## REQUIRED WORK
Copy the lines below as they are; omit the images they contain.
───── SOURCE MATERIAL
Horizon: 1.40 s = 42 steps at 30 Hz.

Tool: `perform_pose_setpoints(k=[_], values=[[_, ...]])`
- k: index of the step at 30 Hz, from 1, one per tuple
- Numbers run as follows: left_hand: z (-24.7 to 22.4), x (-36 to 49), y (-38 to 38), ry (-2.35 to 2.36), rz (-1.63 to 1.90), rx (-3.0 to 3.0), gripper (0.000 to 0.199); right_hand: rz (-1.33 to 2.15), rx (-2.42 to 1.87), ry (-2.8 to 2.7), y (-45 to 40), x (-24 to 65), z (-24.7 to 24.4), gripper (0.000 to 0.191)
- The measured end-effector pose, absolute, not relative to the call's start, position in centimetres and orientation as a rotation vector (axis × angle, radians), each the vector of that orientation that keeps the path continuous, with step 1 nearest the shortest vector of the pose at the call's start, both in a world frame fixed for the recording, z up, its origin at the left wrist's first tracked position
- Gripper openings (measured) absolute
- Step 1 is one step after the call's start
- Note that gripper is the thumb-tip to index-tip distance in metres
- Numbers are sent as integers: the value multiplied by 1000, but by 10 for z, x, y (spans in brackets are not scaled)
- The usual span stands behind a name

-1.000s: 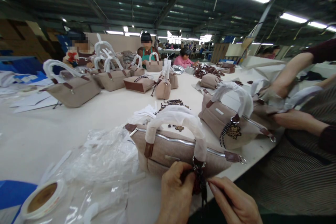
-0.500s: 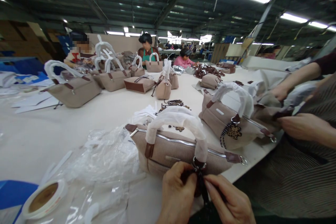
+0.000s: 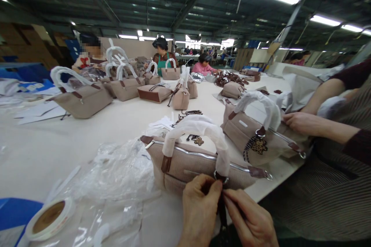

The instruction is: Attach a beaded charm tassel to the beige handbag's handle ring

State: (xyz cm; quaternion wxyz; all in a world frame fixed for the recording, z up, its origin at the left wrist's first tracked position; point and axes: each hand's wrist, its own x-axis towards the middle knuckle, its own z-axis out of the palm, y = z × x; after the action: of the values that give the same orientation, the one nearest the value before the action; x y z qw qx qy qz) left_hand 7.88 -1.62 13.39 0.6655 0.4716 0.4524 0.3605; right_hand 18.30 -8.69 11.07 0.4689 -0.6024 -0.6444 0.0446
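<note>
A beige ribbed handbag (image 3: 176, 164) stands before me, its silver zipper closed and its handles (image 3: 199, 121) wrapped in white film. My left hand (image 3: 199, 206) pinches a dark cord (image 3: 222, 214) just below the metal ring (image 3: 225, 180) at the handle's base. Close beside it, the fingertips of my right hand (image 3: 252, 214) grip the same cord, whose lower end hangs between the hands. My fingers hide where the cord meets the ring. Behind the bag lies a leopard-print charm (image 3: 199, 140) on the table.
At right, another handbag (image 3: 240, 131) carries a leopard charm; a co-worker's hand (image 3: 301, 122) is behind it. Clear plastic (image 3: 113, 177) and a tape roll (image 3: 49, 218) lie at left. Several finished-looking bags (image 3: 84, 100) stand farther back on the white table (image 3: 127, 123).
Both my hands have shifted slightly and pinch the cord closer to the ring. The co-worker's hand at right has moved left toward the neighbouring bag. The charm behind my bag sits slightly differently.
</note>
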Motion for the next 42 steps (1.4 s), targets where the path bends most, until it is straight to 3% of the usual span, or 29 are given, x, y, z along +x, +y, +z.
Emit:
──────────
## ANSWER SPACE
Horizon: 1.40 s = 42 steps at 30 Hz.

Tool: `perform_pose_setpoints(k=[_], values=[[_, ...]])`
- k: index of the step at 30 Hz, from 1, one per tuple
- Numbers run as follows: left_hand: z (-24.7 to 22.4), x (-36 to 49), y (-38 to 38), ry (-2.35 to 2.36), rz (-1.63 to 1.90), rx (-3.0 to 3.0), gripper (0.000 to 0.199); right_hand: rz (-1.33 to 2.15), rx (-2.42 to 1.87), ry (-2.8 to 2.7), y (-45 to 40), x (-24 to 65), z (-24.7 to 24.4), gripper (0.000 to 0.191)
- The measured end-effector pose, absolute, not relative to the call's start, position in centimetres and orientation as a rotation vector (axis × angle, radians), each the vector of that orientation that keeps the path continuous, with step 1 nearest the shortest vector of the pose at the call's start, both in a world frame fixed for the recording, z up, its origin at the left wrist's first tracked position
- Gripper openings (measured) absolute
- Step 1 is one step after the call's start
- Note that gripper is the thumb-tip to index-tip distance in metres
- Numbers are sent as integers: the value multiplied by 1000, but by 10 for z, x, y (spans in brackets are not scaled)
- The usual span stands behind a name

-1.000s: 
-0.500s: 
+0.000s: 

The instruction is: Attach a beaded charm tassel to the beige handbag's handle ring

State: (xyz cm; quaternion wxyz; all in a world frame fixed for the recording, z up, its origin at the left wrist's first tracked position; point and axes: each hand's wrist, its own x-axis towards the middle knuckle, its own z-axis out of the palm, y = z × x; after the action: of the values that give the same orientation, the one nearest the value before the action; x y z qw qx qy qz) left_hand 7.88 -1.62 13.39 0.6655 0.4716 0.4524 0.3605; right_hand 18.30 -8.69 11.07 0.4689 -0.6024 -0.6444 0.0446
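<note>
A beige ribbed handbag (image 3: 176, 164) stands before me, its silver zipper closed and its handles (image 3: 199, 121) wrapped in white film. My left hand (image 3: 199, 206) pinches a dark cord (image 3: 222, 214) just below the metal ring (image 3: 225, 180) at the handle's base. Close beside it, the fingertips of my right hand (image 3: 252, 214) grip the same cord, whose lower end hangs between the hands. My fingers hide where the cord meets the ring. Behind the bag lies a leopard-print charm (image 3: 199, 140) on the table.
At right, another handbag (image 3: 240, 131) carries a leopard charm; a co-worker's hand (image 3: 301, 122) is behind it. Clear plastic (image 3: 113, 177) and a tape roll (image 3: 49, 218) lie at left. Several finished-looking bags (image 3: 84, 100) stand farther back on the white table (image 3: 127, 123).
Both my hands have shifted slightly and pinch the cord closer to the ring. The co-worker's hand at right has moved left toward the neighbouring bag. The charm behind my bag sits slightly differently.
</note>
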Motion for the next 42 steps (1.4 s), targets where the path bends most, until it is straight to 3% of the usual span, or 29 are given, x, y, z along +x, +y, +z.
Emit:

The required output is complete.